A Teenage Hacker Figured Out How To Get Free Data On His Phone (vice.com)
An anonymous reader quotes a report from Motherboard: Jacob Ajit is 17 and he just hacked his way to getting free phone data, presumably so that he can do whatever it is that teens do online these days without alerting his parents with overage fees. According to a Medium post Ajit posted on Wednesday, he made his discovery while playing around with a prepaid T-Mobile phone with no service. The phone was still able to connect to the network, although it would only take him to a T-Mobile portal asking him to renew the prepaid phone plan. For some reason, though, Ajit wrote that his internet speed test app still worked, albeit through a T-Mobile server. Ajit figured out that he was able to access media sent from any folder labelled "/speedtest," possibly because T-Mobile whitelists media files from speed tests regardless of the host. He tested his theory by setting up a "/speedtest" folder on his own site and filled it with media, including a Taylor Swift music video, which he was able to access. Ajit writes that he then created a proxy server that allows users to access any site with this method. All a T-Mobile user has to do is go to this page and input any URL they want to visit. "Just like that, I now had access to data throughout the T-Mobile network without maintaining any sort of formal payments or contract," Ajit wrote on Medium. "Just my phone's radios talking to the network's radios, free of any artificial shackles."
Not anymore!

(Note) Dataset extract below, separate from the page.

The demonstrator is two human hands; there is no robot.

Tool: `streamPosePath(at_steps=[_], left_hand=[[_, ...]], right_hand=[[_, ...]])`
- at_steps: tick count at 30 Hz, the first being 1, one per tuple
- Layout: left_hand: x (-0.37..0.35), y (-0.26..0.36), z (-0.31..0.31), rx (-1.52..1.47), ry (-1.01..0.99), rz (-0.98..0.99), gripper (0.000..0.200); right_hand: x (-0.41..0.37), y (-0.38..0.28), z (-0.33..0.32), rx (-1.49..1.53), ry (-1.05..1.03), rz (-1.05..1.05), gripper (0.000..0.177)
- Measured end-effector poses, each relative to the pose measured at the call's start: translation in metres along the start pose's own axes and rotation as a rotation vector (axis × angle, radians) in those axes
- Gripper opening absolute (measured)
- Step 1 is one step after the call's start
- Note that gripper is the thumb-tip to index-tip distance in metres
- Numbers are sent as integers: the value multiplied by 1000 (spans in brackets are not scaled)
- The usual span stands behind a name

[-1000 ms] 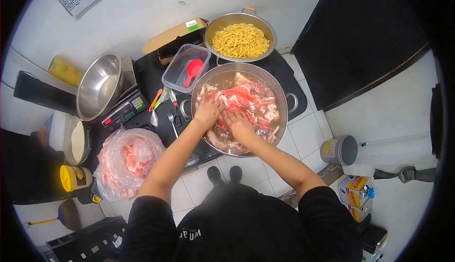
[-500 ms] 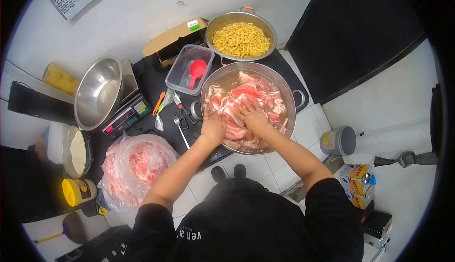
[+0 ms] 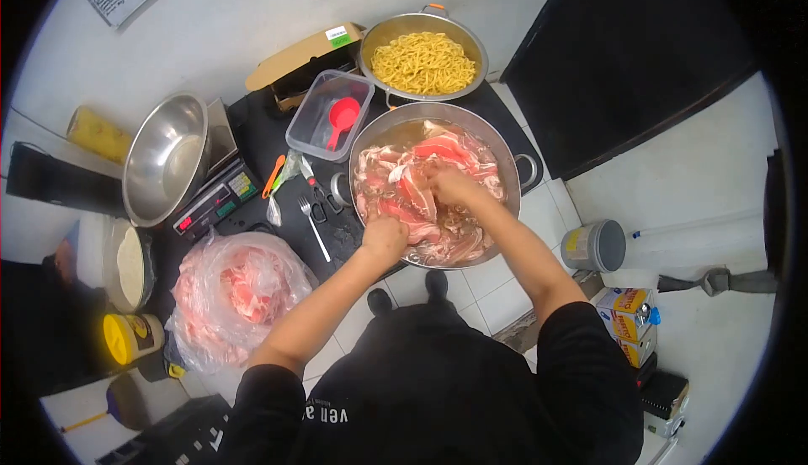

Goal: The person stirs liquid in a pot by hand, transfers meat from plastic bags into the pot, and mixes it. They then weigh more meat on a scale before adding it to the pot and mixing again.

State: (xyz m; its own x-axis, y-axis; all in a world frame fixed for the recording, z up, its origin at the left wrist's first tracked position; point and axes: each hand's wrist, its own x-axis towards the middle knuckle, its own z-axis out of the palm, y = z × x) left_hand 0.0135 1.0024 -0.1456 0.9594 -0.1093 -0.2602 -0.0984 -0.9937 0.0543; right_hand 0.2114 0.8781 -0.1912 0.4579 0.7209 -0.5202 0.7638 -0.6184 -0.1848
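Observation:
A large metal pot [image 3: 511, 212] holds thin slices of raw meat [image 3: 450, 149] in cloudy liquid. My right hand [image 3: 453, 186] is inside the pot with its fingers closed on a raised meat slice [image 3: 414, 191]. Lower and to the left, my left hand [image 3: 385, 239] is curled on more slices near the pot's wall; its fingertips are partly hidden among the meat. A clear plastic bag [image 3: 286, 250] of pink sliced meat sits left of my left forearm.
Behind the pot stands a colander [image 3: 481, 53] of yellow noodles [image 3: 423, 63]. A plastic tub [image 3: 303, 132] holds a red scoop [image 3: 343, 113]. Scissors [image 3: 318, 191] and a fork [image 3: 315, 229] lie left of the pot. Farther left, a steel bowl [image 3: 147, 170] rests by a digital scale [image 3: 220, 200].
Both hands lay flat on the meat before. Now their fingers are closed, the right one lifting a slice, while the left has moved down. The view has shifted slightly.

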Motion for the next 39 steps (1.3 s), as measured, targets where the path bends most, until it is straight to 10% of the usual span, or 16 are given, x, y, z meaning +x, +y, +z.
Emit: streamPosePath(at_steps=[3, 8, 14, 20, 30, 39], left_hand=[[5, 22, 13, -146, -7, -61, 26], [24, 40, -3, -211, -283, -175, 31], [38, 41, -12, -258, -449, -365, 31], [7, 60, 4, -80, -64, -606, 40], [33, 72, 2, -186, -370, -487, 34], [13, 94, -4, -312, -136, -412, 29]], right_hand=[[-5, 30, -13, -67, 347, 31, 62], [13, 23, 1, 180, 207, -22, 88], [-8, 13, 19, -301, 110, -57, 79], [-44, 0, -8, -430, -17, -154, 67], [-44, 21, 40, -413, 60, -346, 56], [-86, 21, 55, -398, 2, -312, 52]])
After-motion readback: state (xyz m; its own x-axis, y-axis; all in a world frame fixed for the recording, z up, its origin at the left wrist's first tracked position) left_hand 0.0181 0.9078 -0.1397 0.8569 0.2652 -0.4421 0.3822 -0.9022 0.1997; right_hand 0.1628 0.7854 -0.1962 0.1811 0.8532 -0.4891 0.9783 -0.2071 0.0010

You can't tell everyone about your free access and expect it to stay that way!
leather-dog muksihs
Blog: @muksihs
Note to teenage idiots: Writing online about your criminal exploits is a bad idea.
What his kid did is called theft of communications services.

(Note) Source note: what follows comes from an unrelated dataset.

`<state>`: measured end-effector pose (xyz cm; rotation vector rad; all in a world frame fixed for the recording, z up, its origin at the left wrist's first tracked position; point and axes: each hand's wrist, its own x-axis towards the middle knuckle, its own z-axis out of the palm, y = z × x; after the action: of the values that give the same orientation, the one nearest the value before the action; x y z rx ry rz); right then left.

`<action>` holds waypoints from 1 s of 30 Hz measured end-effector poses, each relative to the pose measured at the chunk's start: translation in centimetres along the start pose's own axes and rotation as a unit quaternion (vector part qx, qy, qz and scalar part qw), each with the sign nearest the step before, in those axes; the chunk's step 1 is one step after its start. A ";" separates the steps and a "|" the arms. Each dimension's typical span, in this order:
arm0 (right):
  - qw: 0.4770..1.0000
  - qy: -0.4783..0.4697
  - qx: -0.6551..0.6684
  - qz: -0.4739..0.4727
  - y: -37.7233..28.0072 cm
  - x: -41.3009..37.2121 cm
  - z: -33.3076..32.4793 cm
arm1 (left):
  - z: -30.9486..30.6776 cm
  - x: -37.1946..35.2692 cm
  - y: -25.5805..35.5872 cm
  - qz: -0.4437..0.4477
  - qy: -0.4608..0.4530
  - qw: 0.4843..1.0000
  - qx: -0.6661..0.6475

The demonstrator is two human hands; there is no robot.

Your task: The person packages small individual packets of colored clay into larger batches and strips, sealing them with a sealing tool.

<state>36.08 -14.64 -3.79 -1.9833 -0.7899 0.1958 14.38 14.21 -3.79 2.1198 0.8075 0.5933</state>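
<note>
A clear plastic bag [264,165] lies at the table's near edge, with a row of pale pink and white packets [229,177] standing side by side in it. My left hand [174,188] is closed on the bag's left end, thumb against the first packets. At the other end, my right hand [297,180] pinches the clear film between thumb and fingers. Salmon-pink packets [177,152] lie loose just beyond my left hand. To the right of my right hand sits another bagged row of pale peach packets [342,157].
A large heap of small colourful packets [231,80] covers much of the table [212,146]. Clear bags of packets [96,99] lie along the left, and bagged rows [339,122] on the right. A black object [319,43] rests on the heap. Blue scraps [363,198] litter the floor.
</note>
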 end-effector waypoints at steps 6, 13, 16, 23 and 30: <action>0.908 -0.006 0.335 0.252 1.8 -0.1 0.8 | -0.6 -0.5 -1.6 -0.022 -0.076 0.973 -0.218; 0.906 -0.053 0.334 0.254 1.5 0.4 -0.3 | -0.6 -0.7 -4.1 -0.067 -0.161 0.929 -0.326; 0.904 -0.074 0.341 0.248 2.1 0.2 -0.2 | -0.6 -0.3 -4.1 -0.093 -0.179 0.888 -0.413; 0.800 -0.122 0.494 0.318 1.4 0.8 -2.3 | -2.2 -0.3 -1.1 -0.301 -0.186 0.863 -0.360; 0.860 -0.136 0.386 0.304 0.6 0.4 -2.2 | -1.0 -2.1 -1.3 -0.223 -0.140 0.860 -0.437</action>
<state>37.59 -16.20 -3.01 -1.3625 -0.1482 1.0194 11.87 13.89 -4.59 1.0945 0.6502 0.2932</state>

T-Mobile probably won't press a criminal charges, but they could, and the kid would be convicted.
Everyone always assumes the networks are filtering speed tests to make the results seem faster than normal traffic, but this pretty much confirms they are routing that data different.
The only thing T-Mobile rolls is right over net neutrality....
Why would T-mblie want you to do speedtest on an inactivated SIM? They don't.
It is a side-effect of them cheating on the speed test. What happens is that speed-test traffic is given #1 priority over everything else.
The first thing the network checks is "is this a speed-test?" If so, it bypasses everything else non-essential, including the accounting system.
So this is not just a way to get free data, but to get faster data, if you have a decent proxy. ...[cough]. Can anyone test this?
But surely a large corporation would never cheat on product performance tests? [cough]VW , Samsung, LG,
Dunno. T-Mobile tried to game the system and Ajit gamed them back. If there was any cheating it was by T-Mobile, white-listing speed test servers.
Since every KB is tracked and recorded, what he REALLY hacked is T-Mobile's latent power to bill his sorry butt for the data he used. And I am sure they will do just that.
And if he refuses to pay, it becomes theft of service just like stealing electricity or cable TV and his sorry butt will end up in jail.
Smart move there Einstein.
Sig for hire.
> > (b) uses, without consent, an existing, canceled or revoked access device;
> Neither canceled nor revoked
It sounds like service was cancelled when the bill wasn't paid, but in any event it's certainly an EXISTING access device. The law says "existing, cancelled, or revoked", and it is certainly existing.
> "an unauthorized, false, or fictitious name, identification, telephone number, or access device"
And that device is not authorized to be using their network. It's an unauthorized access device.
More to the point, judges are not in fact robots, nor are they dictionaries. Any human, including a judge, can see that there is a law against taking services without permission and without paying for them, and can see that he took services without permission and without paying for them. Trying to play word games will only annoy the judge, not persuade them.
Many years ago, back in the days of very small quota's but the exciting new prospect of mp3's, your author did something very similar via his University and its habit of allowing all requests that contained the university URL as part of the address. This was very nearly the end for our young adventurer, as the university in question had plans for expulsion, civil, and possibly even criminal charges! (There may have been one or two other indiscretions of a network related nature). Fortunately in this story, the Dean of Engineering saved the day with a general "boy's will be boy's" attitude and a stern warning, so the hero was not thrown to the legal wolves. The point of this is to say that you should never ever assume that your "one cool trick" won't land you in serious hot water.